Este blog surge a partir do módulo "Arte e Literatura: Humanidades Médicas I" do curso de Medicina da Universidade Federal do Ceará. O módulo tem por objetivo explorar, junto com as e os estudantes de graduação em Medicina, outras dimensões da práxis médica que não apenas as competências tecnológicas duras. Para isso, lança mão de recursos pedagógicos vivenciais e audio-visuais, trazendo elementos da Literatura, das Artes Plásticas, do Cinema, bem como das experiências pessoais compartilhadas pelas e pelos estudantes.
Apesar disso, hoje o blog não quer se definir. Aqui encontram-se estranhamentos e aleluias cotidianos de um contínuo tornar-se.
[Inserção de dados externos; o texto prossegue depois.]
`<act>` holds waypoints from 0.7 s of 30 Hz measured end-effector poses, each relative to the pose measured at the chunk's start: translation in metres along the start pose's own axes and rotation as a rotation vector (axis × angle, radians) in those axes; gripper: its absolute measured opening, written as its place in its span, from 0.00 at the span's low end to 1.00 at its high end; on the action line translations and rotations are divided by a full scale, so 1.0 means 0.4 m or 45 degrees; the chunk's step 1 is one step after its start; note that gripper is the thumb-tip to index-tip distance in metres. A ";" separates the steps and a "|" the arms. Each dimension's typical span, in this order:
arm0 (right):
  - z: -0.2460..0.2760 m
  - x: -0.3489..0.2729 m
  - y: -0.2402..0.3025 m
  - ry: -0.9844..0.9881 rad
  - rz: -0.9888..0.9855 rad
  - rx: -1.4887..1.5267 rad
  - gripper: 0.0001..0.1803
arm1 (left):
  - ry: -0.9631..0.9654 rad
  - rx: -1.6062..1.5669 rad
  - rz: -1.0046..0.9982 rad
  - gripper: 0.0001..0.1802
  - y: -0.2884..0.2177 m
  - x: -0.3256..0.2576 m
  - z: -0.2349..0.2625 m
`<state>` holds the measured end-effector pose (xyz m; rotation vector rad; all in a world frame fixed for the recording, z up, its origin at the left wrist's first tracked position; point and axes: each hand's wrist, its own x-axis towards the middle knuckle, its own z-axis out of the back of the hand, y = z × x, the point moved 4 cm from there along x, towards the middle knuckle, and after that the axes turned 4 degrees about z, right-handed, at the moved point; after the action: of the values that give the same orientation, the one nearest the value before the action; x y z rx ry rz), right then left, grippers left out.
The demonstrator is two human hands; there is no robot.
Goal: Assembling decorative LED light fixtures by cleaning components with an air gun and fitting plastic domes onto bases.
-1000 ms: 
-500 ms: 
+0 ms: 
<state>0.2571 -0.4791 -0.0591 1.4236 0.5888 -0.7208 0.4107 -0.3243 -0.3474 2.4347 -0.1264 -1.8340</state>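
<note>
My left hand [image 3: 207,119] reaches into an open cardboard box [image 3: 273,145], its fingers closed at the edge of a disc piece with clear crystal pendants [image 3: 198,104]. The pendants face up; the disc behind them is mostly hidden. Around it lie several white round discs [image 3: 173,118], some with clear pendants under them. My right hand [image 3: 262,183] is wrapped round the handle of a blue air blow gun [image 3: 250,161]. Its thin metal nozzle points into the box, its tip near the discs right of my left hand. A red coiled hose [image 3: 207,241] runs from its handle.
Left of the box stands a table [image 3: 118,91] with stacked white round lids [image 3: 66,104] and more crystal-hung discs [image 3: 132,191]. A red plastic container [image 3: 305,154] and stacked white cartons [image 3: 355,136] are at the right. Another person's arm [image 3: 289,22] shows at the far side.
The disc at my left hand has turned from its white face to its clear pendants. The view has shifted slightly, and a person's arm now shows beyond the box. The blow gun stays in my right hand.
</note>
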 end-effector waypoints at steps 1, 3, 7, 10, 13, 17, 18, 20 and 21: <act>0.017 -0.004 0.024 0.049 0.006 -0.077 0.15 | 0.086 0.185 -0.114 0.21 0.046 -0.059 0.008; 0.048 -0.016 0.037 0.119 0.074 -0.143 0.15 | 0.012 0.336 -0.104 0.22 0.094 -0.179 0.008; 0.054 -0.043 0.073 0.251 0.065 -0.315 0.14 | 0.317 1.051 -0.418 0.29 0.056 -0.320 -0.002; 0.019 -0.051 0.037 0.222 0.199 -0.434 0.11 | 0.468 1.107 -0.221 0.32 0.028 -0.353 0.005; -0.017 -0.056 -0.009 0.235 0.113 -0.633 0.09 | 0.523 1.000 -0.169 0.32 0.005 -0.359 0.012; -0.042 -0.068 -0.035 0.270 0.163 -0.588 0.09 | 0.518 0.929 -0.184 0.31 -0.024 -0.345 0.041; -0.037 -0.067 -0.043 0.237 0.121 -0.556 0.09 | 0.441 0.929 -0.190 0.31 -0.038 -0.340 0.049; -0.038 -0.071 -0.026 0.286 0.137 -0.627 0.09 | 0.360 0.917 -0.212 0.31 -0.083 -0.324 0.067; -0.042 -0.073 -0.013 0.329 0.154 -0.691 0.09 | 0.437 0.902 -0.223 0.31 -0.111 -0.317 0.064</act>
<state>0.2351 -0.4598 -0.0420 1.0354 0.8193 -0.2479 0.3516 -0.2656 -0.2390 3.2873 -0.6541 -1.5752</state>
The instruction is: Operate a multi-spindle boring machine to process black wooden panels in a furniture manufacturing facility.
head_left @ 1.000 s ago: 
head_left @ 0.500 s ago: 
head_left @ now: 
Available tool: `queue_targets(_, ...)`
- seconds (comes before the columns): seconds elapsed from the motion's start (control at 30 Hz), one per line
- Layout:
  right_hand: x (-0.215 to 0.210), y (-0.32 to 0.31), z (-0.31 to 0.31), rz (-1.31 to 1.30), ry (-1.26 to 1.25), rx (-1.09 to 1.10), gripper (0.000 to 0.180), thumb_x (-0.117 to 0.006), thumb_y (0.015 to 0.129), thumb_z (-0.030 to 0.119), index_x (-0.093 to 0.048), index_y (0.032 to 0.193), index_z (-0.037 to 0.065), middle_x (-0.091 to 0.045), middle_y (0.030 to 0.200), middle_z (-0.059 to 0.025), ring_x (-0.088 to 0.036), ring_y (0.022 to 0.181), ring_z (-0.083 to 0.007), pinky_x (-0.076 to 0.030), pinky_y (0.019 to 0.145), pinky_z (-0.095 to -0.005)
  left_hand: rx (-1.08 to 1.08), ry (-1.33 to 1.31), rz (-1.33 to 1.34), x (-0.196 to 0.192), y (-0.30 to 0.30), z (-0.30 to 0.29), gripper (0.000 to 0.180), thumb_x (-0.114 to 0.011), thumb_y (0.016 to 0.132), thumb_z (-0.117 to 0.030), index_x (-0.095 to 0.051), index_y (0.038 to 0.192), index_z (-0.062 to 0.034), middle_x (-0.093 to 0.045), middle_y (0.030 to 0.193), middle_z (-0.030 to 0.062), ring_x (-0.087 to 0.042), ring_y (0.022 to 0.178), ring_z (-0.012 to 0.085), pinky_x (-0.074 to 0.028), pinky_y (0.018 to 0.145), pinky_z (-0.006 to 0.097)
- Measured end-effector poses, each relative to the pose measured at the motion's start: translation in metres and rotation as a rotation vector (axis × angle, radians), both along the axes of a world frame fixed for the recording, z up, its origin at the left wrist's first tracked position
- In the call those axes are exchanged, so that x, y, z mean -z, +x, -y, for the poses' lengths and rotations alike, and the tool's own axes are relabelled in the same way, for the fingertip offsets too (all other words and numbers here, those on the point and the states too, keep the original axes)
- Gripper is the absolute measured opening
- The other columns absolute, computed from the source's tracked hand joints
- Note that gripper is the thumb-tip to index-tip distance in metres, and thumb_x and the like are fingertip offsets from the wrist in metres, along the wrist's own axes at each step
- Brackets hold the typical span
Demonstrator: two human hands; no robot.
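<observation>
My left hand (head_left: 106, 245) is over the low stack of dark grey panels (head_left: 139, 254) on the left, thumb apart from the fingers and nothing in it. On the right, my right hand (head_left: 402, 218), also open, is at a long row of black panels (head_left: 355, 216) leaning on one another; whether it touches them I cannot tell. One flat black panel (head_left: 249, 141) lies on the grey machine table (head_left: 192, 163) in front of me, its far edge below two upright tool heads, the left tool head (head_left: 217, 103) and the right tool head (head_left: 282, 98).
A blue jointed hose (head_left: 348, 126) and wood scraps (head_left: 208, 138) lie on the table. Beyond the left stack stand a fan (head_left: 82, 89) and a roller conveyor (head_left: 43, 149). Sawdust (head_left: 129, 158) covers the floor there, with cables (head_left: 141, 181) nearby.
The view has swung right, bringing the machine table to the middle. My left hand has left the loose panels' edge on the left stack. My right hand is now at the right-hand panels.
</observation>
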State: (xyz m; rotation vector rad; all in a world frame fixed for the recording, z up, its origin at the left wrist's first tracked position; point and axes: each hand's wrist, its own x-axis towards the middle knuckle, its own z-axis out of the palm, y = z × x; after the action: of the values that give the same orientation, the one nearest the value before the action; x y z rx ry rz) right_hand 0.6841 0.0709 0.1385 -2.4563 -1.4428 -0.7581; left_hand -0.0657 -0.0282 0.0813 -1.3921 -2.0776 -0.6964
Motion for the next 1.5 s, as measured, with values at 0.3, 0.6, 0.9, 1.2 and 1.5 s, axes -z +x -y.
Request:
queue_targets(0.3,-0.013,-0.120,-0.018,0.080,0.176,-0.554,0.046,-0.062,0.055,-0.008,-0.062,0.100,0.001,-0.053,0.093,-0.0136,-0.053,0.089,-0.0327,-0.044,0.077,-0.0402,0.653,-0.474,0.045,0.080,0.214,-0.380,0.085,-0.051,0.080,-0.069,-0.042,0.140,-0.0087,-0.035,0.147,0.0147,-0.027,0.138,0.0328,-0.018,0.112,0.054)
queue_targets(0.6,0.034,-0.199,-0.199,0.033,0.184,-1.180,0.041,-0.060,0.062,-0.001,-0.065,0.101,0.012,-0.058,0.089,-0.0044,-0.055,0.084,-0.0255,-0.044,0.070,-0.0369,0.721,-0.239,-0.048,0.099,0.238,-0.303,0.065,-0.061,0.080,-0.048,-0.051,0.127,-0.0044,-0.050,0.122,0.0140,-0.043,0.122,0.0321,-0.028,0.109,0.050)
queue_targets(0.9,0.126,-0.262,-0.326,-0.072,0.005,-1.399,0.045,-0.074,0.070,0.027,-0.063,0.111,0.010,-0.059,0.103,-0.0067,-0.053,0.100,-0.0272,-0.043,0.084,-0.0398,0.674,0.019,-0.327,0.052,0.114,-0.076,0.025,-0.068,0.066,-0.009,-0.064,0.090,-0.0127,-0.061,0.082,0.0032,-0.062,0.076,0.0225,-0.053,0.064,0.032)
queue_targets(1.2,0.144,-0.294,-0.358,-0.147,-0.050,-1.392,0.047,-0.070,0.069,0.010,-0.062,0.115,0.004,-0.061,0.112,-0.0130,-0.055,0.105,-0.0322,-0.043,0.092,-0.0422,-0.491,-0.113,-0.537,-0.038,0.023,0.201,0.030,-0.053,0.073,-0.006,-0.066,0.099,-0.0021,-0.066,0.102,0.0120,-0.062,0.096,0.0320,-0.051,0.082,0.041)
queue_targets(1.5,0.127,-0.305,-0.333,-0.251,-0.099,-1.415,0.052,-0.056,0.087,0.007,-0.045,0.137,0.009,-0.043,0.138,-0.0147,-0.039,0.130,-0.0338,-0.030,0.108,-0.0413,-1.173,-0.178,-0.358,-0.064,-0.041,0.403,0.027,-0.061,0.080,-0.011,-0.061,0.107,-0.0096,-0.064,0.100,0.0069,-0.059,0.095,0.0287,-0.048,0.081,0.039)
domingo, 21 de agosto de 2011

Eavesdropping

Passarinhos embalados no fio.
Manhã morna de Domingo.
São velhinhas assobiando na calçada.
Fiu-fiu, fifi-ri-fiu!
Conversinha boa de espiar.
Só entende quem fala manoeldebarrês,
quem fala criancês.

sexta-feira, 12 de agosto de 2011

Au Café

Dia desses, fui comer uma coisinha doce só porque quis.
Sentei-me à mesa e sorri para o mundo.
Comi quietinho e atento -- é que comer sempre exige certa atenção.
As bochechas rosadinhas, o peito gostando.
Os ouvidos ouvindo Cartola colorindo as telhas da garagem.
Verde, amarelo, azul, vermelho, branco, verde...
O gosto de casa de vó, de rede balançando, de tardinha, de estrada bonita.
Eu, transbordando humanidade.

sábado, 6 de agosto de 2011

Junguiando

Em meu caminho com árvores e seus troncos retorcidos, cheios de nós, rondam-me arquétipos. Anima põe sobre o corpo leve um manto cheio de florzinhas. Seus olhos olham através. Tudo é etéreo, e Anima quase levita em sua candura e crueldade. Observa-me fugidia, me estende a mão e me ordena com doçura e intestinos: "Vem". Aproximo-me de si e ela com maldade me explica: "O caminho é estreito, e você, pesado." Por fim, sorri: "Arranque o braço esquerdo. Deixe-o sangrar até restar apenas ausência. Assim, alcançamos a eternidade". Hesito. Animus, por sua vez, me observa silencioso. Ele tem mãos gentis e um raminho de louro atrás da orelha esquerda. Fala grave e orgulhoso: "Fica", e me oferece um punhal. "Não se vive sem dor." O campo é verde, e há tanta vida brotando... A cada vez que me aproximo de um para, logo em seguida, buscar o outro, damos os três um passinho, e nessa dança desesperada eu rego o chão com água de mar. Ganho tempo. Rezo para que não chegue o dia da amputação. É que, na verdade, eu mesmo posso me liberar deles. Sim. Quem, entretanto, me libera de mim? Nutro ainda outro delírio. Anima e Animus se vão, e eu, inteiro e velho, desapareço entre o céu e a terra, vaga-lume que se apaga. Nem eterno, nem imortal, o gozo é efêmero.